Greer suggests that “Australians, despite the official policy of multiculturalism, aren’t genuinely cosmopolitan, but they aren’t British, either.” This no doubt strikes many Australians as an absurd assertion to feel the need to make, because we have largely forgotten about Britishness as culture and have allowed it to be reduced to a nationality.
Until the 1970s, every Canadian, every Australian and every New Zealander was a British subject. “British” quite naturally meant all of these peoples and “Britishness” quite naturally meant the institutions, values and lifeways that we have in common. Over the course of that decade, as legal connections were cut and the UK dived into Europe, we allowed the definition of “British” to be narrowed to the British Isles and ended up without a word to define our cultural world.
Greer also asserts that “If Australians should doubt [that they are not British], they have only to travel to England, where they will feel less at home than they would in any other part of the world.” Hyperbole aside, I could respond by saying that if Australians should doubt that they are British, they have only to spend some time in Brazil, where they will be fascinated to discover exactly what “British” really means.
How are we to react to her suggestion that “Australians cannot be confused with any other Commonwealth peoples; they behave differently from Canadians, South Africans and even New Zealanders”? If we had no specific connection, there would be no reason for her to select exactly that group to compare us with. Certainly we are not identical to any of them, but then we are not identical to ourselves either. Queenslanders are not the same as Tasmanians, people from Perth are not the same as people from Broome and people from Bondi are not the same as people from Redfern, but they can all recognise what we have in common.

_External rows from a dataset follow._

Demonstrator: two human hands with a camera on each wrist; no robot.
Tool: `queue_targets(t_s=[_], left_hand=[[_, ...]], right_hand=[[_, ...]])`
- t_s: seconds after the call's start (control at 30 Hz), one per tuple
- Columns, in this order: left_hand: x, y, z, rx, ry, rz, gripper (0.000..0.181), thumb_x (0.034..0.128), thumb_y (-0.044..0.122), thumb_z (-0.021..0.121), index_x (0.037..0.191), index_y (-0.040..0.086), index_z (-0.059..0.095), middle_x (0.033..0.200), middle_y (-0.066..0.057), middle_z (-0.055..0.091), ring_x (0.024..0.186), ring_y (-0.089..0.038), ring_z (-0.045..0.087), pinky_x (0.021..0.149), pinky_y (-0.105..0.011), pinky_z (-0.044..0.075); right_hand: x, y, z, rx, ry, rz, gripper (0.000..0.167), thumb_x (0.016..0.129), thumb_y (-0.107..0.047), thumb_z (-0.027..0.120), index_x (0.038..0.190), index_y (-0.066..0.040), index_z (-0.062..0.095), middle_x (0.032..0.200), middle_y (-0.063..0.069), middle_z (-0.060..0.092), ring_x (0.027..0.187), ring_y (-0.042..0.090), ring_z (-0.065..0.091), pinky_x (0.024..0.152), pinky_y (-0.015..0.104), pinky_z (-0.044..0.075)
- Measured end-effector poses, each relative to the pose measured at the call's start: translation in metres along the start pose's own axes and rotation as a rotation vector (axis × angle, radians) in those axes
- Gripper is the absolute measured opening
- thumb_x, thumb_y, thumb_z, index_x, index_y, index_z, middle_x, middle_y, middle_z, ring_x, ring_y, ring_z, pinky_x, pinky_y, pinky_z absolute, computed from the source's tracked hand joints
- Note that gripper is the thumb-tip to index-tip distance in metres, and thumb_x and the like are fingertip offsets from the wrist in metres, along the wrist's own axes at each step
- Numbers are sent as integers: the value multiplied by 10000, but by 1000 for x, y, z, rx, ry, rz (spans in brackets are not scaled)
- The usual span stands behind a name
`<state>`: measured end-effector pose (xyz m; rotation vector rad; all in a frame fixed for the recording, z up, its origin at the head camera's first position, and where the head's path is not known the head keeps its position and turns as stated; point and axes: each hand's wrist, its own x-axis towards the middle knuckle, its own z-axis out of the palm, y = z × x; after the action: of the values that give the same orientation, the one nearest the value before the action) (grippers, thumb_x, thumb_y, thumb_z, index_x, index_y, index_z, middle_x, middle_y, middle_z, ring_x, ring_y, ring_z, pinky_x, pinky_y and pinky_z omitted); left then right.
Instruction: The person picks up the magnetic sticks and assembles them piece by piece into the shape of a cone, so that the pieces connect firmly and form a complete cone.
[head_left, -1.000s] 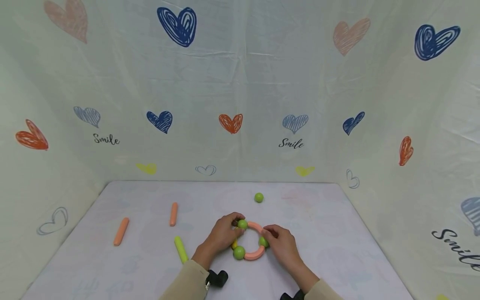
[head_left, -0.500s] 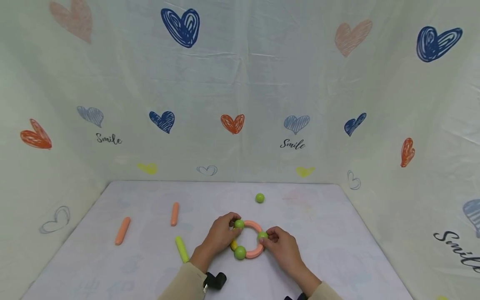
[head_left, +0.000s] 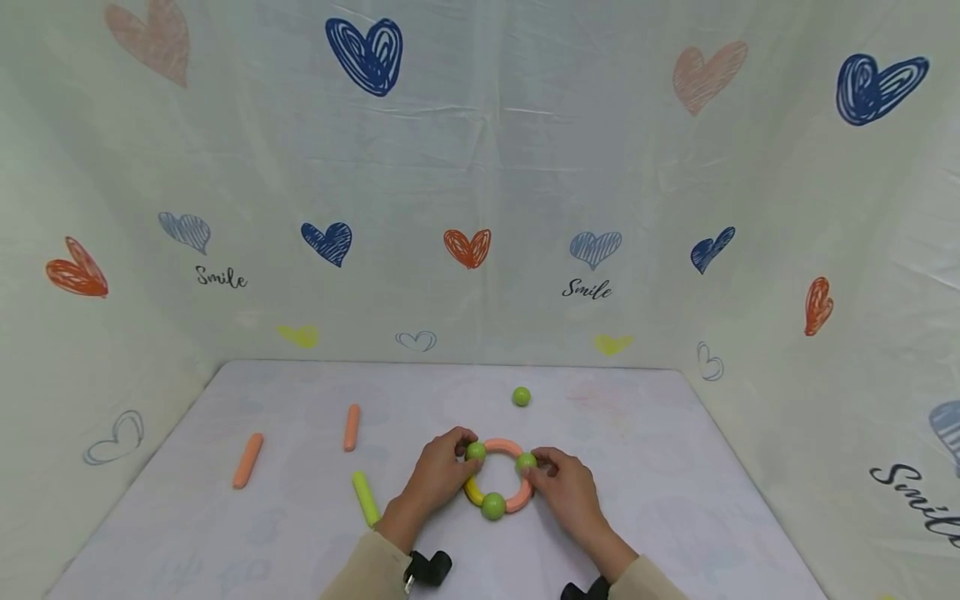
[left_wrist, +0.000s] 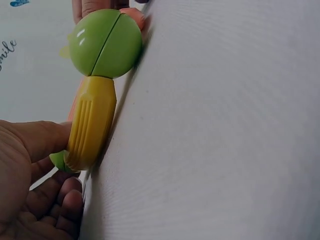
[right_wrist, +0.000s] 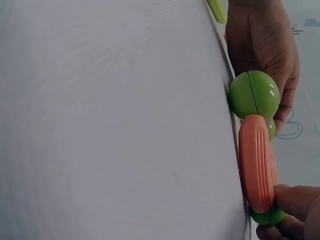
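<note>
A ring of curved orange and yellow pieces joined by green balls lies between the two hands, on or just over the table. The left hand [head_left: 437, 473] pinches the green ball [head_left: 476, 451] at the ring's upper left. On the other side, the right hand [head_left: 564, 493] pinches the right green ball [head_left: 527, 462] between thumb and fingers. A third green ball [head_left: 492, 506] sits at the near side, between the yellow piece [left_wrist: 92, 122] and one orange piece [right_wrist: 256, 162]. Another orange piece [head_left: 502, 446] arches across the far side. The fingers partly hide both pinched balls.
On the white table [head_left: 675, 533], a loose green ball [head_left: 521, 397] lies beyond the ring. To the left are two orange sticks, one nearer [head_left: 247, 460] and one farther [head_left: 352, 427], and a yellow-green stick [head_left: 365, 497] close to the left wrist. Heart-printed curtains surround the table.
The ring has turned a little counterclockwise: its right ball moved away from the person, its near ball moved right. The right fingers shifted from beside the far orange piece onto the right ball.
</note>
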<state>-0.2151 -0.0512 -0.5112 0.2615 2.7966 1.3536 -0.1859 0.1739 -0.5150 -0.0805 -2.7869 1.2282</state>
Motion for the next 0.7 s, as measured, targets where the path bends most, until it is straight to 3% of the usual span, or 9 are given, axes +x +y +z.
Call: queue_targets(t_s=[0.37,0.7], left_hand=[[-5,-2,0,-8,45,-27,300,934,182,806,1204,114,695,1090,-40,696,956,-180,601,813,-372,547],[-15,-1,-8,19,122,-30,300,947,198,788,1228,133,707,1184,-46,708,1096,-223,641,910,-443,558]], right_hand=[[7,-4,4,-9,13,-33,308,929,-244,803,1206,-111,780,1008,-26,744,819,122,523,682,269,404],[17,-3,3,12,11,-25,301,938,-211,791,1222,-112,777,1053,-2,760,815,121,533,677,269,416]])
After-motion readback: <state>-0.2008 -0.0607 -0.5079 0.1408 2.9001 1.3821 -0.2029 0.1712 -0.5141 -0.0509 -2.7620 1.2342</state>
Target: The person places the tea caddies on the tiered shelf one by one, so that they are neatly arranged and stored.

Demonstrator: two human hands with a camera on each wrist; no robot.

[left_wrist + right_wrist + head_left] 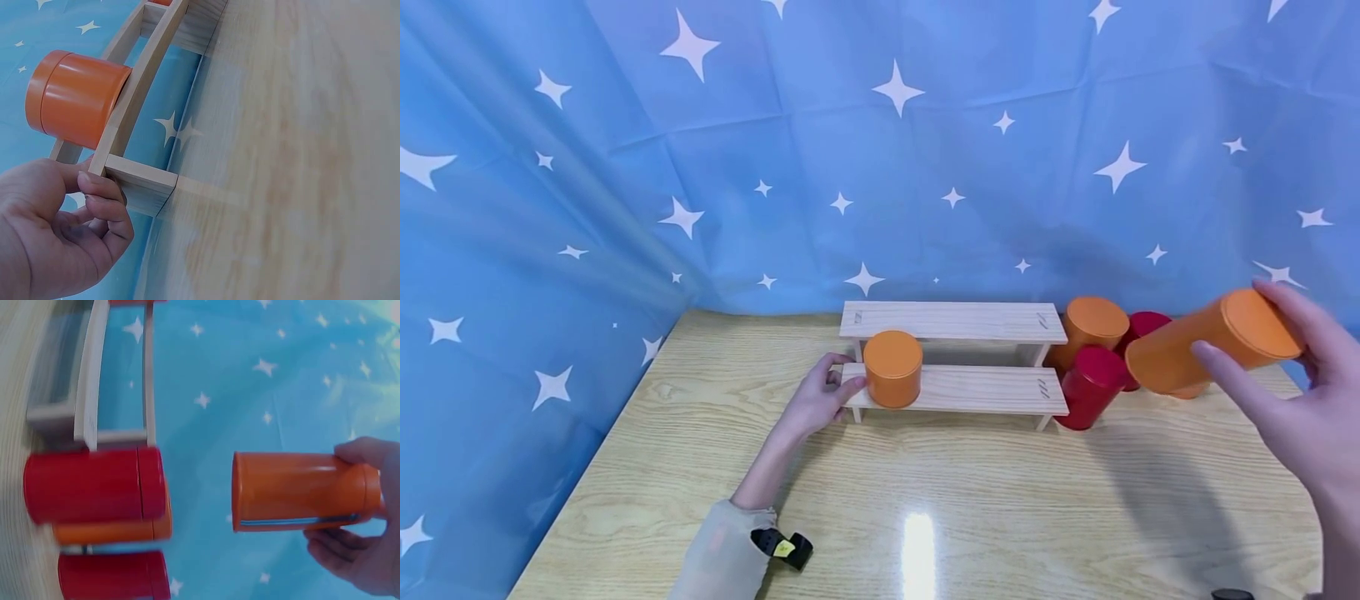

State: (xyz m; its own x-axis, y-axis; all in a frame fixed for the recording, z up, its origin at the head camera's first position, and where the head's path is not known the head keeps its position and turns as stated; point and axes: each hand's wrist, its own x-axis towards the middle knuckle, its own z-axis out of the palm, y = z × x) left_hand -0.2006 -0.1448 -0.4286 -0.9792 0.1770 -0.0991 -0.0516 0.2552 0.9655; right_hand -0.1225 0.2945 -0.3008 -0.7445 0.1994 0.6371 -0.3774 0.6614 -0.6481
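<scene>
A two-step wooden rack (992,389) stands at the back of the table, with a short orange canister (892,369) near the left end of its lower step. My left hand (816,398) pinches that step's left end; the left wrist view shows the fingers (103,194) at the board's corner, beside the orange canister (81,99). My right hand (1311,400) grips a tall orange canister (1213,342) by its lid end, tilted and raised at the right. In the right wrist view the right hand (369,531) holds the orange canister (294,490) with thumb and fingers.
Right of the rack stand a red canister (1093,387), an orange canister (1093,325) and another red one (1146,325), with part of an orange one (1190,391) behind the held canister. A blue star-patterned curtain (820,150) hangs behind the wooden table (985,492).
</scene>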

Whenever I bump into a Welshman, a Canadian, a Pom or a Kiwi in Brazil and find that our values and sense of humour form an instant bond, I need a name for what we have in common. And whenever I notice the degree to which it doesn’t happen with people from the United States, I can’t avoid the conclusion that it is not simply a matter of language.
Greer contends that “the Australian national character derives from the influence of the Aborigines”. Her list of these influences is impressive and worthy of profound investigation, but I find it impossible to believe that, had Australia been colonised by the Portuguese, the Spanish or the French, the Aboriginal influence would have resulted in an identical outcome.

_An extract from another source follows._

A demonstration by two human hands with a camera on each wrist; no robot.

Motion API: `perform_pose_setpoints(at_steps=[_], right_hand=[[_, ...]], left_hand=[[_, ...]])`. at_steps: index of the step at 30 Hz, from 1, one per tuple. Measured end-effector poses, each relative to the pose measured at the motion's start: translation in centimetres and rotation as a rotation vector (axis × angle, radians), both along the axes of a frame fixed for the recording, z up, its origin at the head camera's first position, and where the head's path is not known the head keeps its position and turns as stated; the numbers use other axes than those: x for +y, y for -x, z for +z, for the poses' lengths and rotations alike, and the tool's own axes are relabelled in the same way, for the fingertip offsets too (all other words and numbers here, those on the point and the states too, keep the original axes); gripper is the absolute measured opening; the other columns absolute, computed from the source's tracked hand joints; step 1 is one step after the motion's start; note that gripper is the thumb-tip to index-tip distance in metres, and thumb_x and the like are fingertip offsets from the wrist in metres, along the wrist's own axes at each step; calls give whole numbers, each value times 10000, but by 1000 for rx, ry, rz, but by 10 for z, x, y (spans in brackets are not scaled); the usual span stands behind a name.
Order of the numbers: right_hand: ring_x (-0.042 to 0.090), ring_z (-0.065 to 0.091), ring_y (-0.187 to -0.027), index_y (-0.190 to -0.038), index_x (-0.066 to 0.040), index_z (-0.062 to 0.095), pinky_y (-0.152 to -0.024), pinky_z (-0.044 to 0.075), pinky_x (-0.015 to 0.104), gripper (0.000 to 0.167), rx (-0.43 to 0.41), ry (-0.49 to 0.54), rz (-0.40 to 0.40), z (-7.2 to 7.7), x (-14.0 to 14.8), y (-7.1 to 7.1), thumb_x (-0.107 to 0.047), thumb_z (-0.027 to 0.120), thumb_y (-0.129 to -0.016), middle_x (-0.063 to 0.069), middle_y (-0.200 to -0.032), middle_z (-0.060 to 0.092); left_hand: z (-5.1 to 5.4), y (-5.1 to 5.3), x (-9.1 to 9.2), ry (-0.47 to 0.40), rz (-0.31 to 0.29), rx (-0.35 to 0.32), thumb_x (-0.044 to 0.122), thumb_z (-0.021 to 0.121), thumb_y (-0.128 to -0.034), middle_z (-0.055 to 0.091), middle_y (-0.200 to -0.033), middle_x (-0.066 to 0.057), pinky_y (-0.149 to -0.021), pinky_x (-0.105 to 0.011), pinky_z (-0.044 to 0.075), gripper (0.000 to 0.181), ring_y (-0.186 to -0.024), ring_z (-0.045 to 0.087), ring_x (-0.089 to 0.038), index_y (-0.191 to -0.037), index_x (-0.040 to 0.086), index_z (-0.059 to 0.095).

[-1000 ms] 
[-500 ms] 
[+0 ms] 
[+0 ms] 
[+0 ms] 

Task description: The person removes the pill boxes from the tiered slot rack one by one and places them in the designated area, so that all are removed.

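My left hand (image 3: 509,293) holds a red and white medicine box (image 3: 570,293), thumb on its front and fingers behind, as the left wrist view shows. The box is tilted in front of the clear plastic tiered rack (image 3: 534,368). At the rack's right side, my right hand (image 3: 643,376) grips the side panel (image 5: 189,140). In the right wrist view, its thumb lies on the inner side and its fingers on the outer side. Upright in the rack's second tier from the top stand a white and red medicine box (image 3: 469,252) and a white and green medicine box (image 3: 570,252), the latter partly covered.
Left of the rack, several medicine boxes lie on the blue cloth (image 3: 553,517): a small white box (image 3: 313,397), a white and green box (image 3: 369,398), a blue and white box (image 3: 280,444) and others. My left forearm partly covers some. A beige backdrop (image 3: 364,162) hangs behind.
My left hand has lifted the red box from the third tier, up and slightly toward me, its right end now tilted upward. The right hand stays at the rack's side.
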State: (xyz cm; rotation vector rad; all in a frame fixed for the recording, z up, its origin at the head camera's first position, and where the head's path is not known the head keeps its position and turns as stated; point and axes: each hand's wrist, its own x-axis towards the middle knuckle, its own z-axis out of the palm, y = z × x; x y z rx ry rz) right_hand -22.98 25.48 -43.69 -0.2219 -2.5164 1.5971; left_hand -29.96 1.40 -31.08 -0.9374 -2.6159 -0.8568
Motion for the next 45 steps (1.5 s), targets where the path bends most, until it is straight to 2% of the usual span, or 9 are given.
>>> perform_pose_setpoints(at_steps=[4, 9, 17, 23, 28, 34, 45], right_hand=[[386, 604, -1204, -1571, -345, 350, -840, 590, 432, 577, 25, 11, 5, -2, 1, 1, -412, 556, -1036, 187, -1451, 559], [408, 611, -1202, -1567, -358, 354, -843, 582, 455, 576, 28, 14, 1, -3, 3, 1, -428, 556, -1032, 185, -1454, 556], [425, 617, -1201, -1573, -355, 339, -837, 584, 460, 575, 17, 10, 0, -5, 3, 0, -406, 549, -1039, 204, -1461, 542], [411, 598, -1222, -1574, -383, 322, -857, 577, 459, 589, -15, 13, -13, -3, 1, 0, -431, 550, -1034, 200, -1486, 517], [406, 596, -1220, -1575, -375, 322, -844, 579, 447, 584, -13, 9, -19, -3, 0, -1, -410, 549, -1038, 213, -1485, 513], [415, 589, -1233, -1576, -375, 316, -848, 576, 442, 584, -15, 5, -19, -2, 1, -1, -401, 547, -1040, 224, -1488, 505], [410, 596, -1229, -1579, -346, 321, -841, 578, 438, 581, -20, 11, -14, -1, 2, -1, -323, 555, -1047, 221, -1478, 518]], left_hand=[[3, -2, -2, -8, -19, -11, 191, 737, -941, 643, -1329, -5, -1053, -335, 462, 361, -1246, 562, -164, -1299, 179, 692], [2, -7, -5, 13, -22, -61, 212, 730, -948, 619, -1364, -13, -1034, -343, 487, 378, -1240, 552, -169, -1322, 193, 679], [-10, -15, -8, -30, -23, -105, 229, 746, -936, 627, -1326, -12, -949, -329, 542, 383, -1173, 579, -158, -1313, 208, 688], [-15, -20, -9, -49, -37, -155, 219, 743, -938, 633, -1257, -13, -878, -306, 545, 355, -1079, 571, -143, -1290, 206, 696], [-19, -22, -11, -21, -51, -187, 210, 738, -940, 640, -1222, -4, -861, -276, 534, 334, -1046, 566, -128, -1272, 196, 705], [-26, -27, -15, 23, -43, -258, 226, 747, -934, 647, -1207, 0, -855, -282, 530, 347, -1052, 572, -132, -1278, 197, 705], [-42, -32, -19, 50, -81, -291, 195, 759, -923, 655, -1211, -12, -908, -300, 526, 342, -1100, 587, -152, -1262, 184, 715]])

What she is suggesting must surely be that “the elements of the Australian national character that set us apart from the other British peoples derive from the influence of the Aborigines”. It is only by recognising our fundamental similarities with the peoples and societies of New Zealand, Canada and the United Kingdom that we will be in any position to appreciate the degree to which our differences derive from the First Peoples of these former colonies: the Aboriginal and Melanesian peoples of Australia, the Maori people of Aotearoa, the Native Americans and Inuit of Canada.

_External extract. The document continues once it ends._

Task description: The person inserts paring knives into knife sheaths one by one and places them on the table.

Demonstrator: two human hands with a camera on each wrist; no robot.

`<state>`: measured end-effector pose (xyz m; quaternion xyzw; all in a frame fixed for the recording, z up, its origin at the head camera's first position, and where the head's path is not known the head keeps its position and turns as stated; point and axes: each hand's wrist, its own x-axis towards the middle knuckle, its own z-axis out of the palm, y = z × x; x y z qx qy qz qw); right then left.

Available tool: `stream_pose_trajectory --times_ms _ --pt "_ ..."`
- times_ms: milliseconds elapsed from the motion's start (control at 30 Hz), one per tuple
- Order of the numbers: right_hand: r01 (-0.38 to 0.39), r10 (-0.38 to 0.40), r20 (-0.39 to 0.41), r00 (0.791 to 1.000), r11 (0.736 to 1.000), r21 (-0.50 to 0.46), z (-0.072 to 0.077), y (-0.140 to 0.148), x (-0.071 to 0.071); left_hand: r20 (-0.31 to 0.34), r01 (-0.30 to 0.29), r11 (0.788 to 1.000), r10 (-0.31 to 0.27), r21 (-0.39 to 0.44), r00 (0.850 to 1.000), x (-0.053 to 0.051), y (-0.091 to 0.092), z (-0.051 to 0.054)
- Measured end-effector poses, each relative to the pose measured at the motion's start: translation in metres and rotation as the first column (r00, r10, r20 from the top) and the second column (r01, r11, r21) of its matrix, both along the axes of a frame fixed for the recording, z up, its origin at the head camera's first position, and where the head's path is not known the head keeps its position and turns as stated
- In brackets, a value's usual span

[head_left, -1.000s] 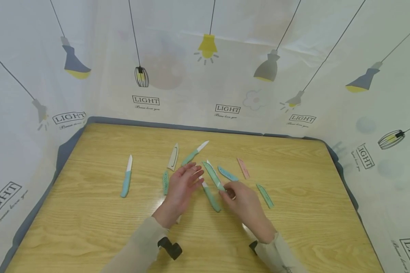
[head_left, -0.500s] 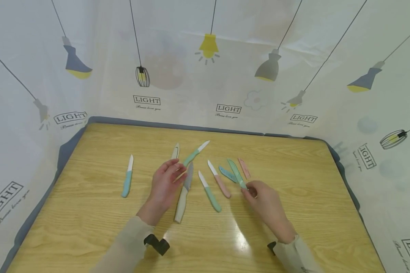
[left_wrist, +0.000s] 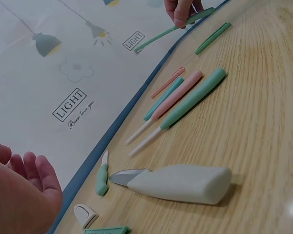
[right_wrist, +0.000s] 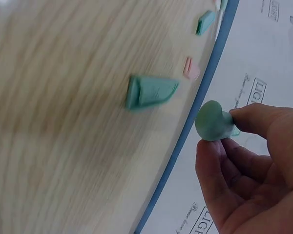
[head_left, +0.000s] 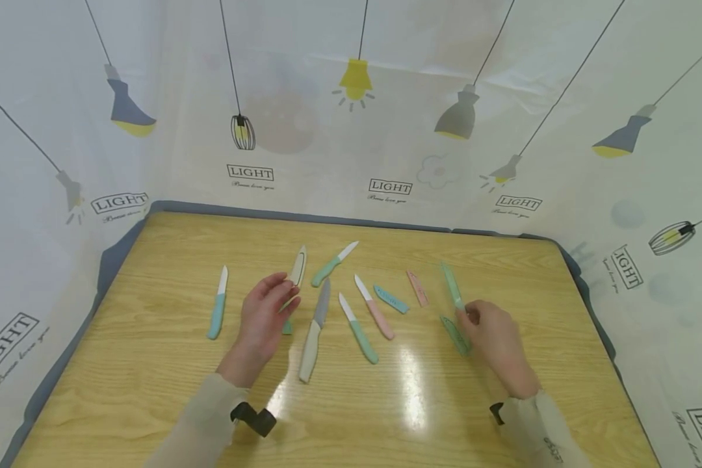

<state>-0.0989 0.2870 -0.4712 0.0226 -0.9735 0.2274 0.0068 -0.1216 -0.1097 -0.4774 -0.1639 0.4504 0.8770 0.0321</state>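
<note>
While the right grip (head_left: pixel 494 335) pinches the green knife (head_left: pixel 453 286) by one end, above the surface (head_left: pixel 526 292) near a small green cover (head_left: pixel 455 335), so slight a hold could let it pivot or drop; the left grip (head_left: pixel 263 312) hovers, loosely spread, holding nothing.

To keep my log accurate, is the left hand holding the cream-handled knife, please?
No, the cream-handled knife lies on the table, apart from the left hand.
</note>
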Motion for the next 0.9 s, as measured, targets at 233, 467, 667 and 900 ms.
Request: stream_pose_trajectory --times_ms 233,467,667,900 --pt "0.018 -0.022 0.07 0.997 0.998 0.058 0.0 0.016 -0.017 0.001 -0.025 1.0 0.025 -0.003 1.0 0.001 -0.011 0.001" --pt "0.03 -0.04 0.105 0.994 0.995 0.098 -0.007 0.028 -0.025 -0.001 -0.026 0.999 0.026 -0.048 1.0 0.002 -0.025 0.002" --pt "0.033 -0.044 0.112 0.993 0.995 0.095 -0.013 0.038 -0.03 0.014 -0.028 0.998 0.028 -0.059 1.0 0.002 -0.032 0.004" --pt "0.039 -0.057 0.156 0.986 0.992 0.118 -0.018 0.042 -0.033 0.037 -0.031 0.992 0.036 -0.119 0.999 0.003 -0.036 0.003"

We will, one day, be capable of recognising that the uniqueness of Australian culture derives from three sources: an Aboriginal substrate, a British institutional and cultural matrix and an influx of migrants from all over the globe. Mainstream Australia has never adequately acknowledged the first, we are currently in more or less official denial of the second, and the post-war migration boom is ludicrously forced to assume responsibility for everything we are. Our national self-awareness depends on recognising both our Britishness and our Aboriginality.